In a ten-year survey, the LSST will take more than five million exposures, collecting over 32 petabytes of raw image data to produce a deep, time-dependent, multi-color movie of 30,000 square degrees of sky. The sequence, or cadence, with which these exposures are made is essential to achieving multiple scientific goals from a single survey, an important feature of the LSST concept.
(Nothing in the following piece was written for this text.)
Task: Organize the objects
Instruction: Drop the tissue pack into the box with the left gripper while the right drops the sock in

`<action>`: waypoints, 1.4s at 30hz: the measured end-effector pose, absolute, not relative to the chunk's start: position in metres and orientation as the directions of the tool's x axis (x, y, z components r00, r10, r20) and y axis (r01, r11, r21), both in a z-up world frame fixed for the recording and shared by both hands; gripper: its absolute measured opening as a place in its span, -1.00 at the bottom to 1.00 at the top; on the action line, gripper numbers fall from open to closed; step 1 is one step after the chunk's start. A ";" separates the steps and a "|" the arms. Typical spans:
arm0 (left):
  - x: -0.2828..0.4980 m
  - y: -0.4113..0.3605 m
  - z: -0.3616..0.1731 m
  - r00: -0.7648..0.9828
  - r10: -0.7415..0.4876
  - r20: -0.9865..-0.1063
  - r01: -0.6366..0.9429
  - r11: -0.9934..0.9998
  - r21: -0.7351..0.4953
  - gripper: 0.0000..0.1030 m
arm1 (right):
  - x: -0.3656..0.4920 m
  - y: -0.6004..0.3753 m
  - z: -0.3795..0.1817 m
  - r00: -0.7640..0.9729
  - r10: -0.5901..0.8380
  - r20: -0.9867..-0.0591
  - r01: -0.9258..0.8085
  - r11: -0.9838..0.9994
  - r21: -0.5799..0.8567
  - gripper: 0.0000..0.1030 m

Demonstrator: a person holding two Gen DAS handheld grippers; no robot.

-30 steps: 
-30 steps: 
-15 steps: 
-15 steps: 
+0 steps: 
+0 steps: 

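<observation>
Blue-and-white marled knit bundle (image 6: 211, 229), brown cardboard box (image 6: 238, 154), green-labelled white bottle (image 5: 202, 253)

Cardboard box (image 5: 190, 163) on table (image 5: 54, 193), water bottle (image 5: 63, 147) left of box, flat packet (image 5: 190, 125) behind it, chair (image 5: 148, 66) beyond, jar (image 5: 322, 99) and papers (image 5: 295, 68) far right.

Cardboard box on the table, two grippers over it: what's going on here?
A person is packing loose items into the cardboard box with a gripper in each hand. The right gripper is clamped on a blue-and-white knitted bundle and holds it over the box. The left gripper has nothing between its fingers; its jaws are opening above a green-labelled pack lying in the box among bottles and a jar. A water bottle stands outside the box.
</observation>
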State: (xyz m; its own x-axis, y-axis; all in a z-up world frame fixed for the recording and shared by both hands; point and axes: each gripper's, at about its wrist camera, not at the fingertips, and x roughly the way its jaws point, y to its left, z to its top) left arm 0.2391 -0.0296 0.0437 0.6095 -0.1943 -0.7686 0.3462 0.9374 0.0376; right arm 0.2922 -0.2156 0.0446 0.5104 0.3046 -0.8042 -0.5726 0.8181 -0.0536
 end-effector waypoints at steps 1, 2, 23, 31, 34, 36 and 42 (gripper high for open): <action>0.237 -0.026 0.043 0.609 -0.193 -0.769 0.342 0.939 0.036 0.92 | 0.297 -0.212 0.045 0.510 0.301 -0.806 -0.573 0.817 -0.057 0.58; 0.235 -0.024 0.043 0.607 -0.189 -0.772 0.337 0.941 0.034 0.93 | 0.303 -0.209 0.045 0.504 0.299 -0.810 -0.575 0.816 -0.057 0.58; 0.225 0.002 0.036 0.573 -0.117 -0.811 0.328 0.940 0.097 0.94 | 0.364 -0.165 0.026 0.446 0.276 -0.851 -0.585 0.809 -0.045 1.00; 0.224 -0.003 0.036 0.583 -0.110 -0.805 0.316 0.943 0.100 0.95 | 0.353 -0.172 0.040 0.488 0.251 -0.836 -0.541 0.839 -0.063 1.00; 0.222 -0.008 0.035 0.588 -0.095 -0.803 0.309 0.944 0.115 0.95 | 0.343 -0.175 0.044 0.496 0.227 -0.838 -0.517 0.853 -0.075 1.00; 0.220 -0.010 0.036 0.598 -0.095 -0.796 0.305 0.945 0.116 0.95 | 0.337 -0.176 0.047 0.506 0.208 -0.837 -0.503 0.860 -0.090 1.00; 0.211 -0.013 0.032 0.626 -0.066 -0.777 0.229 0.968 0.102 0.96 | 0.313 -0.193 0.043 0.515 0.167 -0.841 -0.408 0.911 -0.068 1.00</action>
LSST will take data as pairs of back-to-back, 15-second exposures to aid in cosmic-ray rejection. This pair is called a visit - a single observation of one ten-square-degree field through a given filter. Designing the LSST survey requires ordering these visits in time and allocating them among its six filters so as to maximize the return on scientific goals in a fixed survey duration. Synthesizing the requirements to accomplish the four primary science objectives of the LSST,
- Constraining Dark Energy & Dark Matter
- Taking an Inventory of the Solar System
- Exploring the Transient Optical Sky
- Mapping the Milky Way
results in the following constraints:
- Cosmological parameter estimation by many techniques requires uniform coverage of 20,000 square degrees of sky. Obtaining accurate photometric redshifts in every field requires a specified number of visits in each filter.
- Weak lensing shear measurements benefit from allocating times of best seeing to observations in the r and i bands. Maximizing signal-to-noise ratios requires choosing the next filter based upon the current sky background.
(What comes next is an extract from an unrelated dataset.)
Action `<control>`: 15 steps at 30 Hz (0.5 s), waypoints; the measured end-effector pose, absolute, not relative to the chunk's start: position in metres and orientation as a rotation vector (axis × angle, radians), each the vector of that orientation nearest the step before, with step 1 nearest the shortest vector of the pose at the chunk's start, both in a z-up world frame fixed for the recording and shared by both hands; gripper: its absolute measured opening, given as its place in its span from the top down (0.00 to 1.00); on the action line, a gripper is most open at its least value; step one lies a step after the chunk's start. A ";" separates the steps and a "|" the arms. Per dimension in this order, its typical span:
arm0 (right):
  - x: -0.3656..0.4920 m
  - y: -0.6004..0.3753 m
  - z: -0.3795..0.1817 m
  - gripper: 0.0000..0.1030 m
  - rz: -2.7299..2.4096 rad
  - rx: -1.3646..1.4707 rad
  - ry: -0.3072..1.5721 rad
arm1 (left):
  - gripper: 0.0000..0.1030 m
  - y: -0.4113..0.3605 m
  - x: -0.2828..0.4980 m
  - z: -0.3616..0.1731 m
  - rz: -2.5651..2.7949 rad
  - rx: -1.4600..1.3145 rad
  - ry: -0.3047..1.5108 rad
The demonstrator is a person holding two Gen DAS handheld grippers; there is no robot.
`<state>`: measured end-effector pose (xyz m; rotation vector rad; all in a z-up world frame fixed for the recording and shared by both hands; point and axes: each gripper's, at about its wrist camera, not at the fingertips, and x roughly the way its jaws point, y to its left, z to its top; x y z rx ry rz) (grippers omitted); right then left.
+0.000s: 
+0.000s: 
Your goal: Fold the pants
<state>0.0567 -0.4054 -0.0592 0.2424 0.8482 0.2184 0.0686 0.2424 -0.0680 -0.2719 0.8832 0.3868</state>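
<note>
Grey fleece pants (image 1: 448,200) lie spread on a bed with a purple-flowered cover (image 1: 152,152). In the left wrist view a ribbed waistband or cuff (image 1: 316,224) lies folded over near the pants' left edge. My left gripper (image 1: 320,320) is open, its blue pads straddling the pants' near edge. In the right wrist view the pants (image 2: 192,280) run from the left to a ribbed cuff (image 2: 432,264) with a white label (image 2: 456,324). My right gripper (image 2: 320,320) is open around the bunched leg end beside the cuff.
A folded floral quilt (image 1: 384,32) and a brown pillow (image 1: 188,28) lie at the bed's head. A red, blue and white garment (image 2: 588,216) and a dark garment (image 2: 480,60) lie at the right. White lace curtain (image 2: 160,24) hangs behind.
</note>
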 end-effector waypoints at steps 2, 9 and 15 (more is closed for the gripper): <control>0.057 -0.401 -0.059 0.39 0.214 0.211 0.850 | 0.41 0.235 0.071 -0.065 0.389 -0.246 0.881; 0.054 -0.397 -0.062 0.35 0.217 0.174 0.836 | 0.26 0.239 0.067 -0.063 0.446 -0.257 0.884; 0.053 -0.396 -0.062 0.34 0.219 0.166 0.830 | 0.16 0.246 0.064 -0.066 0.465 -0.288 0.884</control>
- Supernova cosmology requires frequent, deep photometry in all bands, with z and Y observations even during dark time.
- Detecting the motion of solar system objects and transients, characterizing variability on various timescales, and acquiring the best proper motions and parallaxes place further demands upon the distribution of revisit intervals and observation geometries to each point on the sky.
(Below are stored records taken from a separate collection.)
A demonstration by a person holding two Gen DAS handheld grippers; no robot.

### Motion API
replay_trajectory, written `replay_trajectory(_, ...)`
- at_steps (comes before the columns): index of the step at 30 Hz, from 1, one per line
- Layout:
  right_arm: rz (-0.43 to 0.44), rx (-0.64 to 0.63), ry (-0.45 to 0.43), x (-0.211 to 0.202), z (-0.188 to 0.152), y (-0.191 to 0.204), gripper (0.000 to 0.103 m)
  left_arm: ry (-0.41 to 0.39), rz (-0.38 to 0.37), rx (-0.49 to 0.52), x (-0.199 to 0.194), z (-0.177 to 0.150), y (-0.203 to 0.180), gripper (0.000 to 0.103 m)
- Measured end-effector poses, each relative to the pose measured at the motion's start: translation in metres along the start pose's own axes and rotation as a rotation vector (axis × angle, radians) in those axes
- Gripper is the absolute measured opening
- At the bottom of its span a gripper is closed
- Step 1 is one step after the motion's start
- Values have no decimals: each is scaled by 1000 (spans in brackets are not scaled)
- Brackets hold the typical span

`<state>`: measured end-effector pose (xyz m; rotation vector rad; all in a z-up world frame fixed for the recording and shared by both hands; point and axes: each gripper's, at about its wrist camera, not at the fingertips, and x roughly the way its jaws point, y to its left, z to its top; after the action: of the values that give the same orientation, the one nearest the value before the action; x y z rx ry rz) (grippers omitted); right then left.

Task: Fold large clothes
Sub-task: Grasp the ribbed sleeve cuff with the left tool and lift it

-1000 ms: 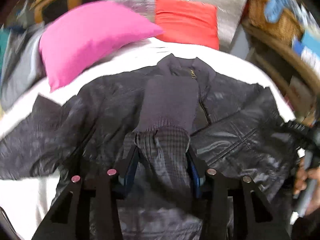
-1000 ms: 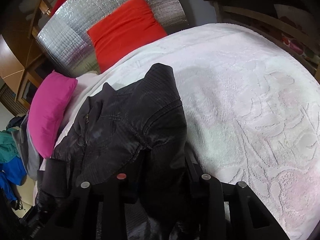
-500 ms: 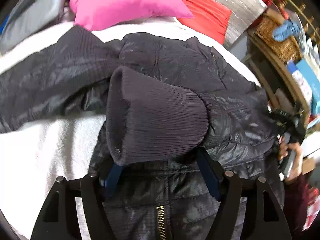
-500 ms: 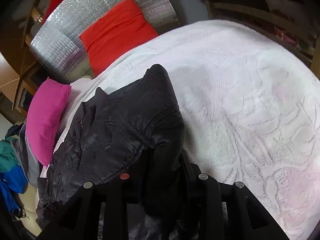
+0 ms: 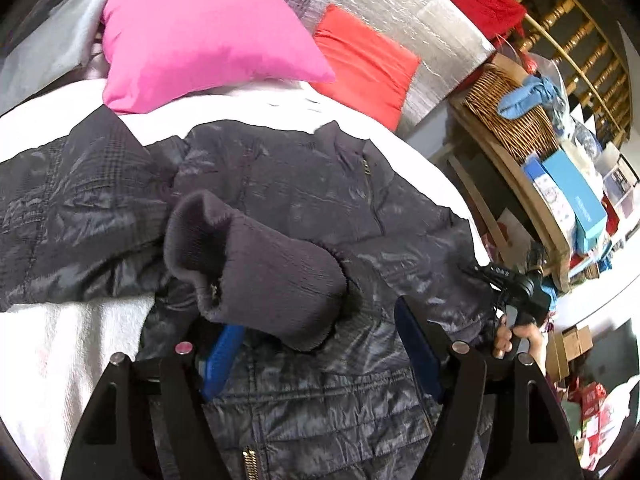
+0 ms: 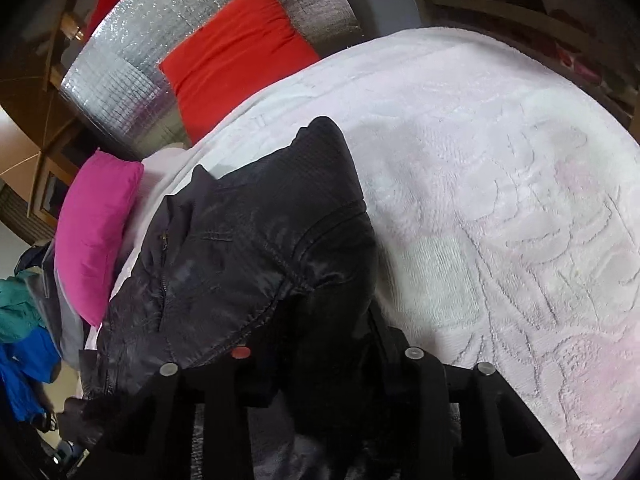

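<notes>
A dark navy quilted jacket (image 5: pixel 304 192) lies front up on a white bedspread (image 5: pixel 48 344). Its left sleeve (image 5: pixel 80 216) stretches out to the left. My left gripper (image 5: pixel 320 340) stands wide open over the jacket's lower front, and the other sleeve's ribbed knit cuff (image 5: pixel 260 268) lies loose between the blue-padded fingers (image 5: pixel 220 356). In the right wrist view my right gripper (image 6: pixel 320 344) is shut on a fold of the jacket's right side (image 6: pixel 256 248), with the fabric draped over its fingers. That gripper also shows in the left wrist view (image 5: pixel 516 288) at the jacket's right edge.
A pink pillow (image 5: pixel 200 32) and a red pillow (image 5: pixel 364 60) lie at the head of the bed against a silver quilted panel (image 5: pixel 392 0). A wooden shelf with a wicker basket (image 5: pixel 508 116) and boxes stands right of the bed. White bedspread (image 6: pixel 500 200) spreads right of the jacket.
My left gripper carried the sleeve cuff over the jacket's front, opened its jaws and let the cuff go. My right gripper kept its hold on the jacket's side.
</notes>
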<state>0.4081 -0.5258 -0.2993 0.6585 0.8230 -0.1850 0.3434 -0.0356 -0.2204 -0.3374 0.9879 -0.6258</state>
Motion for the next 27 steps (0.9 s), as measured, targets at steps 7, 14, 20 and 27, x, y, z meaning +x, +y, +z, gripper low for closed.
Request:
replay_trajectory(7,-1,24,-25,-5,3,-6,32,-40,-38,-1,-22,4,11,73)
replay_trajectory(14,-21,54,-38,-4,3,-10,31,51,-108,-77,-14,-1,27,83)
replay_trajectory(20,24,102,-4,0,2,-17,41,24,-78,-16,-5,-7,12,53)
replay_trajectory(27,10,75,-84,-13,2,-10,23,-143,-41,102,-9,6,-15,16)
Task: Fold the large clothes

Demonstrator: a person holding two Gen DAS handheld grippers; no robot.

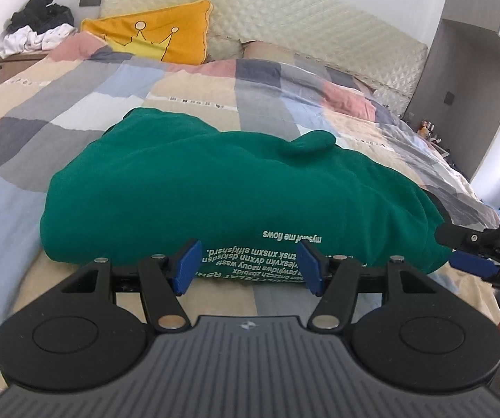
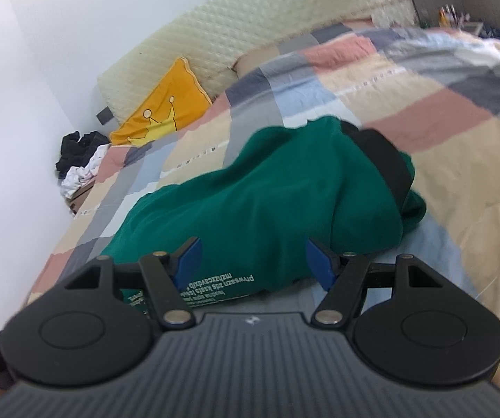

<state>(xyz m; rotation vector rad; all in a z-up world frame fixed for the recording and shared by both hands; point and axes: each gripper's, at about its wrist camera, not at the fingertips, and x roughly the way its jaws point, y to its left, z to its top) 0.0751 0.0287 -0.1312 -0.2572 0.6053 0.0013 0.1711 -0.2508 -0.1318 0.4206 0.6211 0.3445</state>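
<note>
Soft green sweatshirt (image 1: 215, 188), apparently folded, rumpled.

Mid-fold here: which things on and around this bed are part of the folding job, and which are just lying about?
Part of the job:
- green sweatshirt, bundled on the bed, white print facing the cameras
- left gripper, jaws apart at the near edge
- right gripper, jaws apart at the near edge

Lying about:
- patchwork quilt
- yellow crown pillow
- black and white clothes pile
- quilted headboard
</note>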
Finally, making uniform progress in time toward each of the scientific goals facilitates analyses made while the survey is still in progress.
From its site on Cerro Pachon in northern Chile, the LSST can view sky regions with Declination (Dec.) of less than 33.5 degrees at an airmass of 2.2 or smaller - a limit that is used to define the LSST survey. This airmass results in a 0.6 mag loss of sensitivity at 500 nm compared to an observation at zenith (due to both seeing degradation and atmospheric absorption), and corresponds to an observable area of 31,000 square degrees.
Sky regions with -75 < Dec. < +15 can be observed at an airmass of 1.4 or smaller, providing especially good image quality for weak lensing and other science programs that require it. The total accessible area in this range, outside of the star-crowded parts of the galactic plane, exceeds 20,000 square degrees. The two dashed blue lines in the figure below outline the 24,000 square degree region for which the minimum airmass reaches values of less than 1.4.
For the Wide-Fast-Deep (WFD) observing program, we use 18,000 of the possible 24,000 square degrees to meet the Science Requirements Document (SRD) design goals. The WFD science program is designed to provide data for cosmology, transients and moving objects.
A summary of the observing constraints in equatorial (top panel) and galactic (bottom panel) coordinates. The two dashed blue lines outline the 24,000 square degree region for which the minimum airmass reaches values of less than 1.4. The galactic plane regions with the highest stellar density are demarked by solid red lines and enclose 1,000 square degrees.
These four plots illustrate the potential airmass distribution in R and I bandpasses for the Wide Fast Deep ('universal cadence') portion of the LSST survey. Each plot represents a different realization of the survey, as simulated by the Operations Simulator. The opsim 3.61 and 3.87 runs represent a WFD survey with a footprint covering the LSST stretch goals of 20,000 square degrees and 1030 visits per field, approximately 230 of which are in R band with another 230 in the I band. The opsim 2.93 and 4.262 runs represent a WFD survey covering the LSST design goals of 18,000 square degrees and 824 visits per field, approximately 184 of which are in each of the R and I bands. The figure insets provide 25/50/75th percentile values for the airmass distribution in each bandpass.